Uma ação de um grupo especial de fiscalização móvel resgatou 17 pessoas em situação análoga à de escravidão na cidade de São Paulo. As vítimas trabalhavam em restaurantes de comida japonesa do município, e eram, em sua maioria, oriundas da Paraíba e do Piauí.

A ação de investigação e resgate, chamada de 'Operação Sushi Paulistano', contou com a participação de auditores fiscais Superintendência Regional do Trabalho em São Paulo, da procuradora do Ministério Público do Trabalho, Alline Pedrosa Oishi, e por agentes da Polícia Federal, como informado em coluna de Leonardo Sakamoto e Daniel Camargos à UOL.
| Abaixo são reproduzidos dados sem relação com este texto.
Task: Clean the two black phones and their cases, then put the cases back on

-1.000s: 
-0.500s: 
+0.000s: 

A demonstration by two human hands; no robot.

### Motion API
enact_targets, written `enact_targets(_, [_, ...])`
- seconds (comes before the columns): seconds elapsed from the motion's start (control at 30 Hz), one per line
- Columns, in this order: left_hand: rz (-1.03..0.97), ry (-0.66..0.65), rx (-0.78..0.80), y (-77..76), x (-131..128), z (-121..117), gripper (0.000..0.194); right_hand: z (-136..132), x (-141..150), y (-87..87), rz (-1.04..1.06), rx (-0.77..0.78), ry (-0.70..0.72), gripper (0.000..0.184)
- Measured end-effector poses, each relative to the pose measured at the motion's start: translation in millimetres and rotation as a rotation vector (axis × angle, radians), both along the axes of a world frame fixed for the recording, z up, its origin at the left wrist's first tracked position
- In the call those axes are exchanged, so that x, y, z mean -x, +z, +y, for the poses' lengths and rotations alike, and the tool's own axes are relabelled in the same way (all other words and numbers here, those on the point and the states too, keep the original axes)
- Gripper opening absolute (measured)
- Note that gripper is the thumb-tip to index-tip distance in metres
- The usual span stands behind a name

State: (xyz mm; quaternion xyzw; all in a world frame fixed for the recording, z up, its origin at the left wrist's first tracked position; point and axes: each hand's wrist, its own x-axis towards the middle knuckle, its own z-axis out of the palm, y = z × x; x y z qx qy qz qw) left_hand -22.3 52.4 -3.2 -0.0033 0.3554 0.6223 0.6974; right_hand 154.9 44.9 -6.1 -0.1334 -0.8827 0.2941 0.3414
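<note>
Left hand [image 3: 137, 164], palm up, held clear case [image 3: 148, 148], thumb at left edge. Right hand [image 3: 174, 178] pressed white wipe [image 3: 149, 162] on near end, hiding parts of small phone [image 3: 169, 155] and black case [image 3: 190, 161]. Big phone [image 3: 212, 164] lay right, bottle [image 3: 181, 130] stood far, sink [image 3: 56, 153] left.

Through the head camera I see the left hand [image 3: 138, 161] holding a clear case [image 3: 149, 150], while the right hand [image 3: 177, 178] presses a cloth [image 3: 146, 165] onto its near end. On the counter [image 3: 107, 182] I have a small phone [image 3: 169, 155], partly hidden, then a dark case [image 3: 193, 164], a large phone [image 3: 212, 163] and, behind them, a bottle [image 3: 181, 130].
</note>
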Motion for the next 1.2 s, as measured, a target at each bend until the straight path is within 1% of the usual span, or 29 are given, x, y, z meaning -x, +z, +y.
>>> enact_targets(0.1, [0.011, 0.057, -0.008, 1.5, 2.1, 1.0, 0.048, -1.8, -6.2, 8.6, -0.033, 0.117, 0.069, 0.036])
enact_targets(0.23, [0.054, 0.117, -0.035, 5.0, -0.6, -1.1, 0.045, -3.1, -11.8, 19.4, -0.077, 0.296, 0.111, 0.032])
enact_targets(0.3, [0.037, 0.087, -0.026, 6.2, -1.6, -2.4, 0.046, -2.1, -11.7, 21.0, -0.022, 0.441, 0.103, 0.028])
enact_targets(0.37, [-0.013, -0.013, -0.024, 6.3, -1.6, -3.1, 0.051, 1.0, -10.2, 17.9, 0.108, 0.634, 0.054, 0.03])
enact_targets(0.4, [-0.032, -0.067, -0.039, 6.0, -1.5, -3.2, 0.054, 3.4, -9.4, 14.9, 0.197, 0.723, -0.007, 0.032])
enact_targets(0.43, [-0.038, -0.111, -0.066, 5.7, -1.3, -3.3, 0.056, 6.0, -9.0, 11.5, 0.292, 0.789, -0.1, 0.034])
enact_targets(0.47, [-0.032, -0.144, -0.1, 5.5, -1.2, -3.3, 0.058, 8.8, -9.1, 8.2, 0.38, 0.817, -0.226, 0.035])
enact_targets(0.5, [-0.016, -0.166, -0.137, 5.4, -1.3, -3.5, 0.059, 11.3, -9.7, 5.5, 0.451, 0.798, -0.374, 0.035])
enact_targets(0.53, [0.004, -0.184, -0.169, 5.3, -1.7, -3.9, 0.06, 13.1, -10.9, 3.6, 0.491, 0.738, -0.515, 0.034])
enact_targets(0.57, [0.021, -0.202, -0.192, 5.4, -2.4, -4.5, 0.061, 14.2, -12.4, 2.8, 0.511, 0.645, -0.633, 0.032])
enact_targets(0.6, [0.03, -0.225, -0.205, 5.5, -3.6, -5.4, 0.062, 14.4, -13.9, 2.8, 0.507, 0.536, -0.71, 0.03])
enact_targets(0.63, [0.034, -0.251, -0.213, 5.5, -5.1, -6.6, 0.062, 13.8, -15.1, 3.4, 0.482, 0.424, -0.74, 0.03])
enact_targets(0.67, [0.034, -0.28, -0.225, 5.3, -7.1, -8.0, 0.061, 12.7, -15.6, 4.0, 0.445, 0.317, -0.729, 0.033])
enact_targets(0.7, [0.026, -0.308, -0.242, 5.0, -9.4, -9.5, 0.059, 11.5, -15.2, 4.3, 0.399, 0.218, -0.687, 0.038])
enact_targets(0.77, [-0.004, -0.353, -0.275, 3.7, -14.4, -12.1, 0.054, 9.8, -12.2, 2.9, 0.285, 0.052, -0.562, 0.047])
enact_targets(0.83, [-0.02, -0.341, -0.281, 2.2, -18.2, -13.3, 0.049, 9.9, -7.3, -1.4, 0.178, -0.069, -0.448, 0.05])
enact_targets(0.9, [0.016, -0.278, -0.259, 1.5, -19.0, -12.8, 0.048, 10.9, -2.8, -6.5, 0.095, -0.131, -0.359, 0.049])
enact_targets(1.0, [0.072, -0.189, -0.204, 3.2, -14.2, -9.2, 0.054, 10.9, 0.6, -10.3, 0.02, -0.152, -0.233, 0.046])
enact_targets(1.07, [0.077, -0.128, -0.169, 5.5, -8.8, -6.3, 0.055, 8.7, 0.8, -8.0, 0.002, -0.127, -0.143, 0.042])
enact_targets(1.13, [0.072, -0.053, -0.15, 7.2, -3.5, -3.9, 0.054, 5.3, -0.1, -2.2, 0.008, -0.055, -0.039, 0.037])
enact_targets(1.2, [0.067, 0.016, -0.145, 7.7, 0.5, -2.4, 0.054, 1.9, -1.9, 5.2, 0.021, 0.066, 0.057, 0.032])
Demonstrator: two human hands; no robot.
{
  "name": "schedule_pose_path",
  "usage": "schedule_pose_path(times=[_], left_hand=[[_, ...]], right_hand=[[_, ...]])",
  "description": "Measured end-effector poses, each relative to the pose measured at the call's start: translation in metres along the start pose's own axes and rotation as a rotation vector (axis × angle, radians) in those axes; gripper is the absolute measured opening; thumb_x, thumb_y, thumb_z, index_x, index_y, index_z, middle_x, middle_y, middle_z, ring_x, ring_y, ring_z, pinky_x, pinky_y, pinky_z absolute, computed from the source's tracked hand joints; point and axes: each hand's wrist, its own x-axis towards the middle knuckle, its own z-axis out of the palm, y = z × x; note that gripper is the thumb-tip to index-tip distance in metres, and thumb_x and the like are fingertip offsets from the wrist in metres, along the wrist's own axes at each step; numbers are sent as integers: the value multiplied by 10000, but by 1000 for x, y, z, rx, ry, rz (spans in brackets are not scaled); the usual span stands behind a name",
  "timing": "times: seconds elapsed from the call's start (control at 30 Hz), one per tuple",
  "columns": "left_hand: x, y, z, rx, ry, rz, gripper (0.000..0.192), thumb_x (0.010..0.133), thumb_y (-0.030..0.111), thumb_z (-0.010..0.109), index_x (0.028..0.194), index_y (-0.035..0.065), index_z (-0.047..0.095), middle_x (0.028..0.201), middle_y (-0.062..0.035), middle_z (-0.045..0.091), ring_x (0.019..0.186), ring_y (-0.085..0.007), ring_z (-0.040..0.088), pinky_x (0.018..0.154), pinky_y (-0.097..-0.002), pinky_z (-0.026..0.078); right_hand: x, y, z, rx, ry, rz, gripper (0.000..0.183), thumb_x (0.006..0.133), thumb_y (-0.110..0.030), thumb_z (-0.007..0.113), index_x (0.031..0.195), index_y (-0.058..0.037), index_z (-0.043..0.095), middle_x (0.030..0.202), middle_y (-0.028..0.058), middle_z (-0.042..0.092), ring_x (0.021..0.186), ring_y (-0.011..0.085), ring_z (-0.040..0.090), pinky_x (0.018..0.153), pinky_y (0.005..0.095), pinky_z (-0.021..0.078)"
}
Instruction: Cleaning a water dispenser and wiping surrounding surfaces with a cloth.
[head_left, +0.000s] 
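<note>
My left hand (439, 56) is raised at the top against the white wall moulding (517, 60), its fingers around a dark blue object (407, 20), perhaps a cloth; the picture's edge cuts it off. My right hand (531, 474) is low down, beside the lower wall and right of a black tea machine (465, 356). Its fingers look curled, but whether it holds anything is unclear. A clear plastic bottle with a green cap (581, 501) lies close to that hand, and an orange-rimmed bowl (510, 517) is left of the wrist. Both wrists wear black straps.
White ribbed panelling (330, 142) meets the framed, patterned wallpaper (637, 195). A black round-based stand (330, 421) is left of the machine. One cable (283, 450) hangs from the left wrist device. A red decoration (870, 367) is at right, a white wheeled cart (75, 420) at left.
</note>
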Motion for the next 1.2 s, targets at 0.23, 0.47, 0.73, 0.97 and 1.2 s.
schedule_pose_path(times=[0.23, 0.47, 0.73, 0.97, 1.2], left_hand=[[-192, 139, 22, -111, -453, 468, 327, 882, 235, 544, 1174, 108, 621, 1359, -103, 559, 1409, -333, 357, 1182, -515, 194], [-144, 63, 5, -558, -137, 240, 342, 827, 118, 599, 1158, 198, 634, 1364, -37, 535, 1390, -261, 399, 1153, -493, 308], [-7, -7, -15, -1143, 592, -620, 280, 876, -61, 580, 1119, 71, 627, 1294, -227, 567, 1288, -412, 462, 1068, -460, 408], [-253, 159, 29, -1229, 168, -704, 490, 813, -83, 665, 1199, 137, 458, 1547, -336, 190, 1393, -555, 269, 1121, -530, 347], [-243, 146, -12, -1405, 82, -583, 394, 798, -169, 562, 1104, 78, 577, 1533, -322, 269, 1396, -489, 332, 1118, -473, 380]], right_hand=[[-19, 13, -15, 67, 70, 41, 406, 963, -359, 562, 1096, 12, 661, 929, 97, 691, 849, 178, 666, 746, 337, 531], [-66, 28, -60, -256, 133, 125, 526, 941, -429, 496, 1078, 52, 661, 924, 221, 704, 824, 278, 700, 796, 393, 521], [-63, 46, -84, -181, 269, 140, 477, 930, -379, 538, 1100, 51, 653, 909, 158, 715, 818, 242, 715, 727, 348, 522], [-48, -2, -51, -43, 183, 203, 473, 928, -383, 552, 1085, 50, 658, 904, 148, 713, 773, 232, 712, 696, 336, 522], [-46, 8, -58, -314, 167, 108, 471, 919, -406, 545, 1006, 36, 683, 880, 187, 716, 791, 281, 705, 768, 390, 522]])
Durante a fiscalização, foi evidenciado que, nas duas casas em que os trabalhadores se abrigavam, as condições de vida eram degradantes: dormiam em colchões imundos e usavam pedaços de espuma sujos como travesseiro, além de muito mofo nas paredes e presença de fogão e botijão de gás ao lado das camas.

No único banheiro de uma das locações, ainda, o chuveiro elétrico não funcionava, e por isso "um dos trabalhadores confessou que não tomava banho há cinco dias, o que, além de atingir sua dignidade, era incompatível com a higiene exigida pela vigilância sanitária em restaurantes", segundo nota da investigação.

A fiscalização constatou que as empresas Sushi Tucuruvi Delivery, a Hajime Sushi Bar Tucuruvi e a Sushi Vila Gustavo, da cidade de São Paulo, compunham um grupo que compartilhava a mão de obra dos trabalhadores. Logo, então, Anderson Oliveira, gerente de um dos restaurantes, alegou que a empresa já resolveu os problemas, além de ter pagado as multas e os direitos trabalhistas.

Exploração de trabalho

Nos locais, foram flagrados também funcionários sem registro, apropriação de gorjetas por parte dos contratantes, e um dos trabalhadores foi, até mesmo, levado a cumprir cerca de 60 horas de serviço semanais. Logo, a fiscalização autuou o empregador a pagar todos os direitos trabalhistas aos resgatados, o que foi feito na última segunda-feira, 29.

Parte dos trabalhadores voltou para seus estados de origem, com o valor recebido, e serão beneficiados com o seguro-desemprego pelos próximos três meses. Outros, no entanto, decidiram permanecer trabalhando nos restaurantes, depois de o empregador prometer melhores condições de moradia e trabalho — o que será fiscalizado pelos próximos quatro meses pela investigação.